La salida fue confirmada por el canciller Pablo Quirno, quien informó que el diplomático dejó el territorio argentino en cumplimiento de la decisión oficial de declararlo “persona non grata”, una medida de fuerte peso en el ámbito internacional.
El conflicto se desató tras la difusión de un comunicado de la embajada iraní en Uruguay, en el que se cuestionaban duramente decisiones del Gobierno argentino, en particular la inclusión de la Guardia Revolucionaria Islámica en el listado de organizaciones terroristas.
Desde el Ministerio de Relaciones Exteriores, Comercio Internacional y Culto argumentaron que esas declaraciones contenían acusaciones “falsas, ofensivas e improcedentes” y constituían una injerencia en asuntos internos del país, lo que derivó en la inmediata expulsión del diplomático.
La decisión marca un endurecimiento de la política exterior argentina bajo la gestión de Milei, en línea con su posicionamiento internacional cercano a Estados Unidos e Israel, en un contexto de alta tensión geopolítica con Irán.
Además, el Gobierno considera que esta medida representa un paso previo a una posible ruptura de relaciones diplomáticas con Teherán, en un escenario que profundiza el distanciamiento entre ambos países.
En paralelo, la designación de la Guardia Revolucionaria como organización terrorista implica consecuencias concretas, como el congelamiento de activos y la prohibición de operar en el sistema financiero argentino.
Desde Irán, la respuesta no tardó en llegar.

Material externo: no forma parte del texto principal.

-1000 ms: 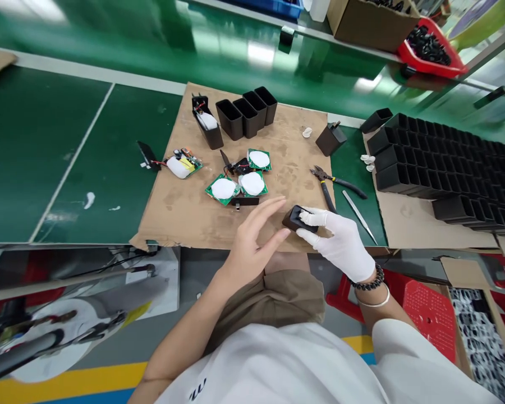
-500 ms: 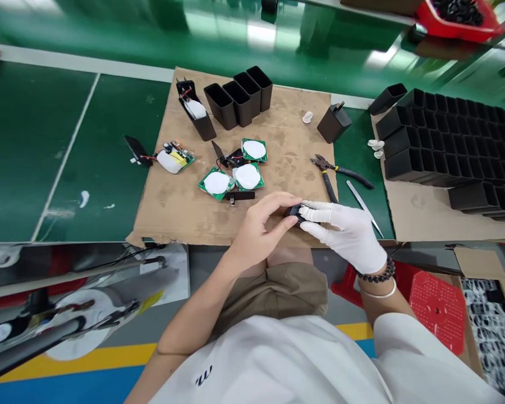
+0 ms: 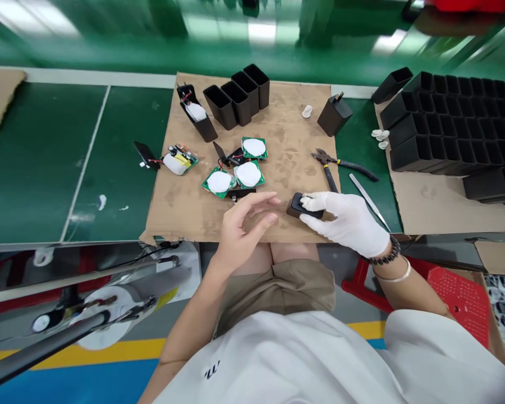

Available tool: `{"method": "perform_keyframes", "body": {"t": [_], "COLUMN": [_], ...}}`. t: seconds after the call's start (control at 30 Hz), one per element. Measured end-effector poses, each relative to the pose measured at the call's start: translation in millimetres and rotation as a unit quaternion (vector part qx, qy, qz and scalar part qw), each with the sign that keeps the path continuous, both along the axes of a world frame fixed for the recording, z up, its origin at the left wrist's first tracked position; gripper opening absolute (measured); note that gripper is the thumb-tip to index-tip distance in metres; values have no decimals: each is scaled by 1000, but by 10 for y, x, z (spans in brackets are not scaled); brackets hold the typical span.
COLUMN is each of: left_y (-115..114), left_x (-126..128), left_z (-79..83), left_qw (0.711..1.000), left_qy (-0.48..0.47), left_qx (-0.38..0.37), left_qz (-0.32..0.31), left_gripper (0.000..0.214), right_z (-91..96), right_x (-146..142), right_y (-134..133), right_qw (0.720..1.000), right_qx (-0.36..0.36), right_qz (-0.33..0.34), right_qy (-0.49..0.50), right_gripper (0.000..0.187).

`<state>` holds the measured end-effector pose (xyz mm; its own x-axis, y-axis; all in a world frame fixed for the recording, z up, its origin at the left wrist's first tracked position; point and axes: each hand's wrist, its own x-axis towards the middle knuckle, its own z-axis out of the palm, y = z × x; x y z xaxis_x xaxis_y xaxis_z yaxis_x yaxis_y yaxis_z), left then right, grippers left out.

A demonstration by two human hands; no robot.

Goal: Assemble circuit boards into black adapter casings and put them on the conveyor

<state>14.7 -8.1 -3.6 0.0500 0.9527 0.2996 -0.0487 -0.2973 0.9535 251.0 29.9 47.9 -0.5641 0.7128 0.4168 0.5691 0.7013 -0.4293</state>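
My right hand [image 3: 340, 216], in a white glove, has its fingers closed on a black plug charger [image 3: 294, 209] near the front edge of the cardboard sheet. The charger's end face points up at me, partly covered by the gloved fingers. Just left of it, apart from the charger, is my bare left hand [image 3: 246, 227], its thumb and fingers spread with nothing between them. Beyond the left hand lie green circuit boards [image 3: 219, 182] with white pads on top. Cutting pliers [image 3: 329, 163] lie beyond the right hand, and metal tweezers [image 3: 369, 202] rest to its right.
Several open black casings [image 3: 221, 106] stand at the back of the cardboard [image 3: 286, 134], beside a casing with a board partly inside [image 3: 197, 115]. A closed charger [image 3: 334, 116] stands back right. Rows of casings [image 3: 429, 140] fill the right. White finger cots [image 3: 307, 111] lie about.
My left hand has let go of the charger and drawn back to the left, its fingers opening. The charger stays under my right hand. The view has shifted slightly.
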Motion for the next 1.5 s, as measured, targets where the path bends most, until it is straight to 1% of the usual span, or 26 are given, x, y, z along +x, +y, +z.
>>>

Las autoridades calificaron la decisión como un “error estratégico” y advirtieron que afectará seriamente las relaciones bilaterales, además de cuestionar el alineamiento internacional del Gobierno argentino.
En este contexto, la Argentina volvió a poner sobre la mesa su histórica posición respecto a los atentados contra la AMIA y la Embajada de Israel, recordando que altos funcionarios iraníes cuentan con pedidos de captura internacional por su presunta participación en esos hechos.
La escalada diplomática abre un escenario de incertidumbre en las relaciones exteriores del país, con un conflicto que podría derivar en una ruptura total de vínculos con Irán.